## BRIEF
If a picture appears, leave it out, and reproduce exactly the lines from the start of the listing below through the one bearing "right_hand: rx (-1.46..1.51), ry".

## GIVEN RECORDS
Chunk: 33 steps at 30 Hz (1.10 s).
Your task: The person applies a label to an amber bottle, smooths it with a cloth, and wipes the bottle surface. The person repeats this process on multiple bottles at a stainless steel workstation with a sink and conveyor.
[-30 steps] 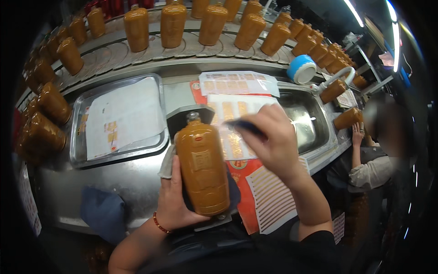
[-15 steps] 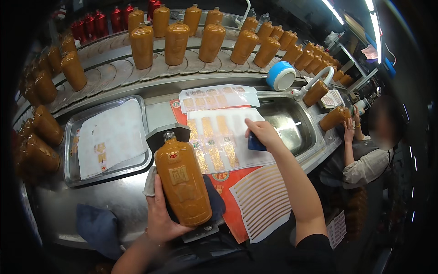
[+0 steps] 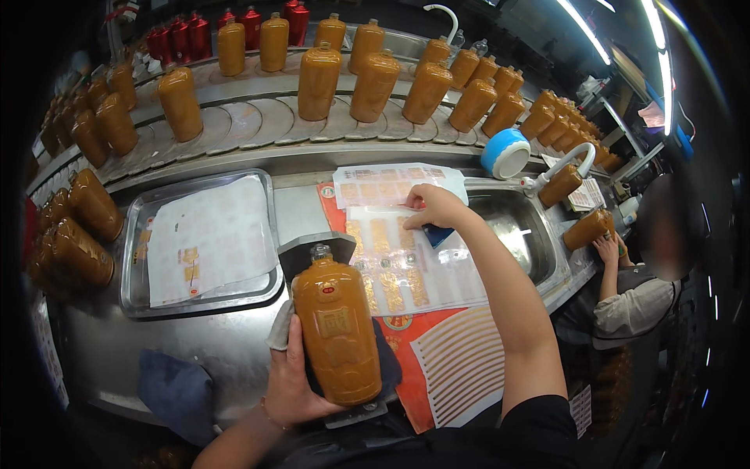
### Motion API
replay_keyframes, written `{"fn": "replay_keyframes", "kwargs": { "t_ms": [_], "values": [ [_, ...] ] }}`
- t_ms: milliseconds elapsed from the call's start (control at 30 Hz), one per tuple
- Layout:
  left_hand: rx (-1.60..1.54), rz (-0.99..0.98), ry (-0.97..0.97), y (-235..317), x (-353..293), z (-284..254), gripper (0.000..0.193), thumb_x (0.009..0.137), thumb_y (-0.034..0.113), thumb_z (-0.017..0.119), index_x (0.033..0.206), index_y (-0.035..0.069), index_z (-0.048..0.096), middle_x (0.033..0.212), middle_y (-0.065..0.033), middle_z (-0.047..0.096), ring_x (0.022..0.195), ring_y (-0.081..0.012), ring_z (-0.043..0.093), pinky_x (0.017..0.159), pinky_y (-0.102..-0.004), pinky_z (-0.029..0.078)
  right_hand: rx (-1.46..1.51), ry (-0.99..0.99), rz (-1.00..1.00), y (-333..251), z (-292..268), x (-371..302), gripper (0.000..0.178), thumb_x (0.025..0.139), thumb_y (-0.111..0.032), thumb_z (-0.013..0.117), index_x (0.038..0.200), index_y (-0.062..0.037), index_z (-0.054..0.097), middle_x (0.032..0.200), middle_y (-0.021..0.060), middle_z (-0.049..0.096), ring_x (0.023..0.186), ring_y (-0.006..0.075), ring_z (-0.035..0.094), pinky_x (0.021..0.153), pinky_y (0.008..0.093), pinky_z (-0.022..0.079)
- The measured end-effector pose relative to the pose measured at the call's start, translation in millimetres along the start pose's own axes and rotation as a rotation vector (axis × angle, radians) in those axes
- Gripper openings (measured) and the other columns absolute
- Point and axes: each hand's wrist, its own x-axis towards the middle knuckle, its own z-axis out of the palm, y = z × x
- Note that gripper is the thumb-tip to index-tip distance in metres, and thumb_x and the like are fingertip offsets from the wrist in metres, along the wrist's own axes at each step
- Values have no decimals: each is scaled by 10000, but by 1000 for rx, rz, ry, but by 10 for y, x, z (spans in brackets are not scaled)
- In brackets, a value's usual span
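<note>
Several amber bottles crowd the counter's far-left end, beside a curved slat conveyor that sweeps across the far side carrying more bottles of that kind, with metallic red bottles at the far left behind it. Next comes a rectangular steel tray with white backing sheets lying in it, a few small gold pieces left on top. Nearer, a crumpled blue-grey cloth lies at the counter's near edge. Right of that, the left hand holds a large amber embossed bottle low on its left side, the fingers along the flank and the thumb by the base. This bottle is tilted, its neck toward the far side in front of a grey metal bracket, with a small red oval label on its shoulder and a square panel below. To its right, a gold-strip decal sheet lies over red paper. Above the sheet's far edge is the right hand, thumb and forefinger drawn narrow, with a flat blue scraper held under the palm; whether the fingertips grip the sheet, I cannot tell. A brown-striped sheet lies nearer. Farther right are a steel sink, a white faucet and a co-worker's hand near another tilted bottle.
</note>
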Motion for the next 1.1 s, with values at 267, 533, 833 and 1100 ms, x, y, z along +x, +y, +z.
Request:
{"fn": "replay_keyframes", "kwargs": {
  "t_ms": [267,533,833,1100],
  "values": [
    [-4,0,-17,-193,-244,-397,1490,560,490,986,1588,-58,58,1552,-287,296,1430,-457,328,1171,-526,283,-140,53,-46,-576,120,110,323,756,-346,849,853,-92,672,797,83,696,767,276,668,674,397,498],
    [-13,-25,-13,-160,-485,-952,1482,573,475,986,1589,-59,48,1553,-294,288,1431,-461,323,1176,-519,281,-436,270,-239,-1330,279,-244,76,874,-165,654,907,-121,706,842,72,721,807,290,704,714,418,543],
    [-208,-101,-51,28,-824,-1787,1279,668,459,936,1580,-55,202,1577,-283,303,1464,-419,321,1195,-488,273,-343,496,-389,-2715,133,-1545,76,859,-110,718,930,-81,722,825,76,706,767,262,694,685,370,548],
    [-608,144,-151,508,-583,-2516,764,783,335,889,1402,20,572,1421,-202,559,1261,-347,542,1073,-414,405,200,61,-460,-4210,-330,-2948,190,761,0,787,942,-46,756,745,63,687,641,215,678,575,322,525]
  ]
}}
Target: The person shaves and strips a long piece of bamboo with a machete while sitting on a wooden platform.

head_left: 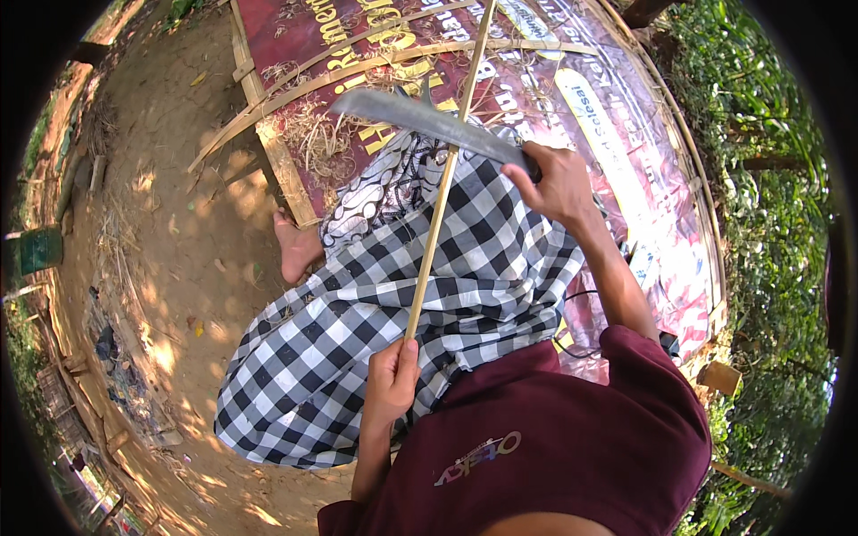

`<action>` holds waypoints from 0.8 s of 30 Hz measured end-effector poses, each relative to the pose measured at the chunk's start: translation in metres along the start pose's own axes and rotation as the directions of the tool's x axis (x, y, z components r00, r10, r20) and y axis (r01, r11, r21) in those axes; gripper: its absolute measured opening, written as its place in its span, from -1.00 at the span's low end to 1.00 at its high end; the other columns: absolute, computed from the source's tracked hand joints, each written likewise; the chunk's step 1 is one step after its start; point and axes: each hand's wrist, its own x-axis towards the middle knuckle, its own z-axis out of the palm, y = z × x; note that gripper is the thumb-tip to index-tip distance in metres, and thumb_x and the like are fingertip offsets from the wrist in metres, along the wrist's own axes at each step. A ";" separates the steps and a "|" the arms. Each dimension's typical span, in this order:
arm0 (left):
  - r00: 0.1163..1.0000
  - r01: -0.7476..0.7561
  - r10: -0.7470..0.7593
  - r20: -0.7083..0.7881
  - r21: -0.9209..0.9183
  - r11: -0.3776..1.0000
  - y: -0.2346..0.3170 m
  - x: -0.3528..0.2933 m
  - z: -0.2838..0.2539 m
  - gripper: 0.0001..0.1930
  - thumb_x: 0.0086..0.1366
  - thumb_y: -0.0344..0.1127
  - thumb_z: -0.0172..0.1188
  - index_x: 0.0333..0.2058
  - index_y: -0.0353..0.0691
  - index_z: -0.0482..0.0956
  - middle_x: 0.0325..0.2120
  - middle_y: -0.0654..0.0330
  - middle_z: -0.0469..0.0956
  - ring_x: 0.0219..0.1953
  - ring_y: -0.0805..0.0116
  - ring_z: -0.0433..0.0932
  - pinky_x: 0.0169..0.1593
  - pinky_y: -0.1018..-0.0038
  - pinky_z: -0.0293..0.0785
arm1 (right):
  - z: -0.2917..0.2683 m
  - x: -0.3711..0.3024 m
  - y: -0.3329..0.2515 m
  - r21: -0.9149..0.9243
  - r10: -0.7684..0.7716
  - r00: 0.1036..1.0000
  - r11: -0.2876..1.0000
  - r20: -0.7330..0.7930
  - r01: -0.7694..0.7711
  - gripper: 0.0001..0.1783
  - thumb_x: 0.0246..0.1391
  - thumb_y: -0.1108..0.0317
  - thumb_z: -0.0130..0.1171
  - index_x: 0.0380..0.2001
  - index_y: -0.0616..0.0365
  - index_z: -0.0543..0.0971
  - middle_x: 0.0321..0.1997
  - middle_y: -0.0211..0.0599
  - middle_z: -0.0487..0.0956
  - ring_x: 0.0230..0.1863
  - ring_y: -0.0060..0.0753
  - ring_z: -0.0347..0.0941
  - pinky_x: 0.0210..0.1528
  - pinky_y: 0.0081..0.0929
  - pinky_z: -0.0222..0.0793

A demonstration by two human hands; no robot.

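Note:
A long thin strip of pale wood or bamboo (435, 234) slants across my lap, its far end rising past the top of the view. My left hand (393, 377) is closed around its near part, by my waist. In my right hand (559, 181) is the dark handle of a machete, largely covered by the fingers. The machete's broad grey blade (402, 114) points left and crosses the strip, at or very close to its surface. A black-and-white checked cloth (483, 214) covers my legs, with a patterned cloth (371, 198) beside it under the blade.
I sit on a platform covered with a printed dark red sheet (626, 116). Curled shavings (326, 147) lie on it. Longer split strips (357, 67) stretch across its far side. Bare earth (161, 179) is on the left, with my foot (297, 246) there; green plants (760, 116) grow on the right.

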 end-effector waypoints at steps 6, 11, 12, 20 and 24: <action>0.985 -0.097 0.135 -0.103 0.310 0.946 0.010 0.010 0.007 -0.59 0.42 -0.22 0.01 -0.60 -0.31 0.30 -0.81 0.36 0.17 -0.73 0.63 0.09 -0.65 0.50 -0.03 | 0.012 -0.026 -0.044 -0.034 -0.515 0.856 0.856 0.030 0.516 -0.25 -0.05 -0.49 0.02 -0.65 0.08 0.47 -0.74 -0.35 0.41 -0.78 -0.25 0.38 -0.70 -0.33 0.24; 0.975 -0.110 0.184 -0.123 0.450 0.886 0.008 -0.005 0.001 -0.62 0.40 -0.24 0.03 -0.58 -0.33 0.33 -0.83 0.30 0.16 -0.70 0.63 0.09 -0.64 0.48 0.00 | 0.010 0.011 0.000 0.020 -0.112 0.993 0.994 0.039 0.111 -0.27 0.03 -0.41 0.00 -0.59 0.15 0.54 -0.75 -0.29 0.45 -0.74 -0.21 0.41 -0.64 -0.28 0.30; 0.981 -0.076 0.145 -0.131 0.427 0.901 0.005 -0.011 -0.001 -0.62 0.40 -0.24 0.03 -0.59 -0.33 0.33 -0.83 0.30 0.15 -0.71 0.63 0.09 -0.64 0.48 0.00 | 0.011 0.018 0.012 0.088 0.061 0.998 0.994 0.031 -0.064 -0.28 0.07 -0.37 -0.01 -0.56 0.17 0.56 -0.77 -0.25 0.45 -0.73 -0.19 0.42 -0.63 -0.26 0.32; 0.980 -0.119 0.168 -0.104 0.368 0.922 0.006 0.002 0.004 -0.62 0.41 -0.24 0.02 -0.58 -0.34 0.33 -0.82 0.31 0.13 -0.70 0.62 0.06 -0.63 0.46 -0.03 | 0.018 -0.020 -0.036 0.017 -0.291 0.955 0.957 0.056 0.291 -0.30 -0.03 -0.40 0.09 -0.64 0.11 0.48 -0.78 -0.30 0.42 -0.74 -0.20 0.42 -0.66 -0.29 0.27; 0.993 -0.066 0.097 -0.072 0.348 0.935 0.008 0.008 -0.003 -0.60 0.43 -0.22 -0.01 -0.58 -0.33 0.31 -0.81 0.33 0.13 -0.69 0.62 0.05 -0.63 0.46 -0.04 | 0.025 -0.028 -0.053 0.018 -0.533 0.846 0.846 0.010 0.533 -0.30 -0.15 -0.42 0.18 -0.68 0.07 0.39 -0.75 -0.36 0.33 -0.74 -0.26 0.36 -0.63 -0.34 0.20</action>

## SOLUTION BELOW
Chunk: 33 steps at 30 Hz (1.10 s).
Your task: The person applies a label to an amber bottle, smooths it with a cloth, and wipes the bottle surface. The person repeats this process on multiple bottles at a stainless steel workstation with a sink and conveyor.
[-30 steps] 
[-15 steps] 
[+0 steps] 
### Motion API
replay_keyframes, written `{"fn": "replay_keyframes", "kwargs": { "t_ms": [_], "values": [ [_, ...] ] }}`
- t_ms: milliseconds elapsed from the call's start (control at 30 Hz), one per tuple
- Layout:
  left_hand: rx (-1.60..1.54), rz (-0.99..0.98), ry (-0.97..0.97), y (-235..317), x (-353..293), z (-284..254), gripper (0.000..0.193), thumb_x (0.009..0.137), thumb_y (-0.034..0.113), thumb_z (-0.017..0.119), index_x (0.033..0.206), index_y (-0.035..0.069), index_z (-0.048..0.096), middle_x (0.033..0.212), middle_y (-0.065..0.033), middle_z (-0.047..0.096), ring_x (0.022..0.195), ring_y (-0.081..0.012), ring_z (-0.043..0.093), pinky_x (0.017..0.159), pinky_y (-0.102..-0.004), pinky_z (-0.029..0.078)
  right_hand: rx (-1.46..1.51), ry (-0.99..0.99), rz (-1.00..1.00), y (-333..251), z (-292..268), x (-371..302), gripper (0.000..0.178), thumb_x (0.025..0.139), thumb_y (-0.111..0.032), thumb_z (-0.013..0.117), index_x (0.038..0.200), index_y (-0.062..0.037), index_z (-0.054..0.097), middle_x (0.032..0.200), middle_y (-0.021..0.060), middle_z (-0.049..0.096), ring_x (0.023..0.186), ring_y (-0.006..0.075), ring_z (-0.035..0.094), pinky_x (0.021..0.153), pinky_y (0.008..0.093), pinky_z (-0.022..0.079)

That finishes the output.